Two quotes about MLK , from Vincent Lloyd:
While King famously proclaimed, in his final speech, that God had allowed him to go to the mountaintop and glimpse the promised land, Eig shows that in reality it was his wife Coretta who enabled and guided the great orator’s moral ascent. She was an activist before he was; she was outspoken on Vietnam before he was; she was forever giving him confidence when his spirits wavered. Plus, she was birthing and caring for four children and an extraordinarily busy household on a tight budget. (King donated all of his speaking fees to civil-rights work.) At the civil-rights movement’s height, Coretta traveled frequently to sing at rallies, always checking in to make sure her children made it to their extracurriculars. When King was called away from the founding meeting of the Southern Christian Leadership Conference, Coretta filled in for him.
And:
We are tempted to imagine King as a moral saint, exceedingly earnest with a single-minded focus on improving the world. That is not who King was. Nor does it describe Christian saints.

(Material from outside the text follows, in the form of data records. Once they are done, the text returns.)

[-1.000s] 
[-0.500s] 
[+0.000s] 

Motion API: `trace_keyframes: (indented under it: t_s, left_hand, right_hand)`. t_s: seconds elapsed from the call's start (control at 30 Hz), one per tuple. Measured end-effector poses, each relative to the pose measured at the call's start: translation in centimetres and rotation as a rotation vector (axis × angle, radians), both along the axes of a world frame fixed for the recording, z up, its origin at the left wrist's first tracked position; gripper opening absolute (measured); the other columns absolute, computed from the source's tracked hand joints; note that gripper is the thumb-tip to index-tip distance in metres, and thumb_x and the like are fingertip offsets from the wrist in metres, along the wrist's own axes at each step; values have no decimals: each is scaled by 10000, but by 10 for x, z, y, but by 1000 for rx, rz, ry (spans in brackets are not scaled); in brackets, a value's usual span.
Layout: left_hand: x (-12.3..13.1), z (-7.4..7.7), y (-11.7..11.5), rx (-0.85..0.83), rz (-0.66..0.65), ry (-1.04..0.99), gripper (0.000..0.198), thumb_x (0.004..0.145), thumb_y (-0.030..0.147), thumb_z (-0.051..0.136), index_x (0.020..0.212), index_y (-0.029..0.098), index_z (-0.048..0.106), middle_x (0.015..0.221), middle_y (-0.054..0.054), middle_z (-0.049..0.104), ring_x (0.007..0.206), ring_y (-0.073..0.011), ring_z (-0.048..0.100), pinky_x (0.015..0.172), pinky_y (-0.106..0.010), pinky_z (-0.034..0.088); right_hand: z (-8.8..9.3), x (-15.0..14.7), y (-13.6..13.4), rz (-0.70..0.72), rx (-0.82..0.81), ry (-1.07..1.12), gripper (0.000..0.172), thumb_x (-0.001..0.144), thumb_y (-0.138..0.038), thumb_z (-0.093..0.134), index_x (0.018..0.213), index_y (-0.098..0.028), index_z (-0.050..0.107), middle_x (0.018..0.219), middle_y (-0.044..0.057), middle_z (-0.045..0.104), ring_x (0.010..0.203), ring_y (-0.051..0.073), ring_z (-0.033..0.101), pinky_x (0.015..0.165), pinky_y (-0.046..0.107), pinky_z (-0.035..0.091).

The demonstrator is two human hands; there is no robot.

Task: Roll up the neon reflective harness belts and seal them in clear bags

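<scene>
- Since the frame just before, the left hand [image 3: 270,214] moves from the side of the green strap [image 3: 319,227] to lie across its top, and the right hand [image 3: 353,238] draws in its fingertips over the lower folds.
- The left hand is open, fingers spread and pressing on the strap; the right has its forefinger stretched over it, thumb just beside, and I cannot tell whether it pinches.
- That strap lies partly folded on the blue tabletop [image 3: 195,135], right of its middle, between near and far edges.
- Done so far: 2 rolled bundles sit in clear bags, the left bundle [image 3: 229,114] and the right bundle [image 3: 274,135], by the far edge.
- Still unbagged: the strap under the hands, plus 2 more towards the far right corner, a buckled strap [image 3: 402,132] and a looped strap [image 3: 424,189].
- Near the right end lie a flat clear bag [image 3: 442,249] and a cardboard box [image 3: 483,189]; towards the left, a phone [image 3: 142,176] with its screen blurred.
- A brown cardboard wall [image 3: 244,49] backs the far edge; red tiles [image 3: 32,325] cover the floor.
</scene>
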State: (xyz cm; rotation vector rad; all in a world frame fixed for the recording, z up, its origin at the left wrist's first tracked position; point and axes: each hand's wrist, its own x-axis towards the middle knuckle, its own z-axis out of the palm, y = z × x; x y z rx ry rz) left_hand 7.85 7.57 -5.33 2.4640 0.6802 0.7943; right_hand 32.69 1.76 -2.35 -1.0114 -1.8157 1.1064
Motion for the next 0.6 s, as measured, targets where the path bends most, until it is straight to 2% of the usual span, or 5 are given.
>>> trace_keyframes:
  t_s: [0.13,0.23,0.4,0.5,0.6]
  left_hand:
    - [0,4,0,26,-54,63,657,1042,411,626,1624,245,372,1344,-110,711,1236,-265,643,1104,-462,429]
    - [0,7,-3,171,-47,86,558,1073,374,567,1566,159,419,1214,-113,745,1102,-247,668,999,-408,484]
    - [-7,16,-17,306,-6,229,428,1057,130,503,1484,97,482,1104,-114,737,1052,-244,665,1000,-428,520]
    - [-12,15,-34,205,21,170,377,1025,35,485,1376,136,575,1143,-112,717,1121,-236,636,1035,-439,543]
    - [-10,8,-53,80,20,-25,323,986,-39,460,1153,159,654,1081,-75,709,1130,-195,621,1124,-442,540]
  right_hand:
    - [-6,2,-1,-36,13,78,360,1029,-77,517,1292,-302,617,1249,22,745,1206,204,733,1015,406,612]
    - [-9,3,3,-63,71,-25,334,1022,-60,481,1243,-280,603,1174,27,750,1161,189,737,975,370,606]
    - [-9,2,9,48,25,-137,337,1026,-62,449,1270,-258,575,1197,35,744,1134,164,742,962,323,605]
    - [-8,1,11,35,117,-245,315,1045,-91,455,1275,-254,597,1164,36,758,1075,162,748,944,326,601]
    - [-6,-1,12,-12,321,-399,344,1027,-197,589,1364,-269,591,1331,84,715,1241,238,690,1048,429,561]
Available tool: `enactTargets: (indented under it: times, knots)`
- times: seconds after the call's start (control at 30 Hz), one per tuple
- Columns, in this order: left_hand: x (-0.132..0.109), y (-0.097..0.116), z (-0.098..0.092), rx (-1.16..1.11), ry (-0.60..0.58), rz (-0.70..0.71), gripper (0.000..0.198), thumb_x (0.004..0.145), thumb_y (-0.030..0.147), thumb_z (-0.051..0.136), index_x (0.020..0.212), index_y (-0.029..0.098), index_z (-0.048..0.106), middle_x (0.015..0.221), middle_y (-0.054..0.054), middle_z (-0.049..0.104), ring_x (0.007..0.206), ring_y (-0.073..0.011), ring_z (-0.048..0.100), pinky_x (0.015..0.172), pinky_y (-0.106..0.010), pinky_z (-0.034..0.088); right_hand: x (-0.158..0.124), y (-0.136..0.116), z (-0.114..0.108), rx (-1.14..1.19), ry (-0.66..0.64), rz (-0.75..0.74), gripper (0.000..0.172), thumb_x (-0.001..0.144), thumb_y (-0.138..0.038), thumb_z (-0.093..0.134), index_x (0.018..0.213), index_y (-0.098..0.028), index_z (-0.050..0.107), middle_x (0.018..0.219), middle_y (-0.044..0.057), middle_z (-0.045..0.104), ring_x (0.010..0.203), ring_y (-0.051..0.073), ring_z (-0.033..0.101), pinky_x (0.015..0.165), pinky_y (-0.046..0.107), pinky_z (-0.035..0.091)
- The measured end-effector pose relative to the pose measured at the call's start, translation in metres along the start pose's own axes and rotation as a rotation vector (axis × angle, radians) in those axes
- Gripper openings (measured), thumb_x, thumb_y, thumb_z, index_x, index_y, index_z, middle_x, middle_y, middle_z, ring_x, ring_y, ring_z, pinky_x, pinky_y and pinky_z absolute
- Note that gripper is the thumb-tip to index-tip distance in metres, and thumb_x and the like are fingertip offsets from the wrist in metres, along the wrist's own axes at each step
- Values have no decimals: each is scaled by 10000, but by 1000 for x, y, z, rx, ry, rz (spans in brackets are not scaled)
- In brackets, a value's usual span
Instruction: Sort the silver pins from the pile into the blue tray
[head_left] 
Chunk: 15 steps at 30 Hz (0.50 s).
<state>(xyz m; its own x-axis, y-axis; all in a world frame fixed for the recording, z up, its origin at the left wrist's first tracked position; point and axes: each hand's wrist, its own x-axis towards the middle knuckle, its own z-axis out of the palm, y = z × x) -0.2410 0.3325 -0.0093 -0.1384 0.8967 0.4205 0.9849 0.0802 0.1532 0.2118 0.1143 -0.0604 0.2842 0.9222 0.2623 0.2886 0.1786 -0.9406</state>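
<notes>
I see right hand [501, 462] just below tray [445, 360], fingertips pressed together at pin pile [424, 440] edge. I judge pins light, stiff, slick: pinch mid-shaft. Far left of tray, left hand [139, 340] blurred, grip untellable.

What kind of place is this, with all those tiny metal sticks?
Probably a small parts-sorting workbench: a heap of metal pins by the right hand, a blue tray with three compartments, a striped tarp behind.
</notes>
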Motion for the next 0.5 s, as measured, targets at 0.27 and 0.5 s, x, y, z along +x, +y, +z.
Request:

It is only from a secularist perspective that saintliness is measured by maximizing good actions at each moment in time. In the hagiographical tradition, Christian saints have good days and bad days. They curse God and they repent. Their virtues battle their vices. Their saintliness comes about because of their commitment to bringing the shape of their life into conformity with the life of Christ, not moment-by-moment but as a whole. And saints necessarily fail at this: a saint imitates Christ, but a saint is not Christ. Nonetheless, a saint provides inspiration for those who, similarly, wish to model their lives on perfect goodness.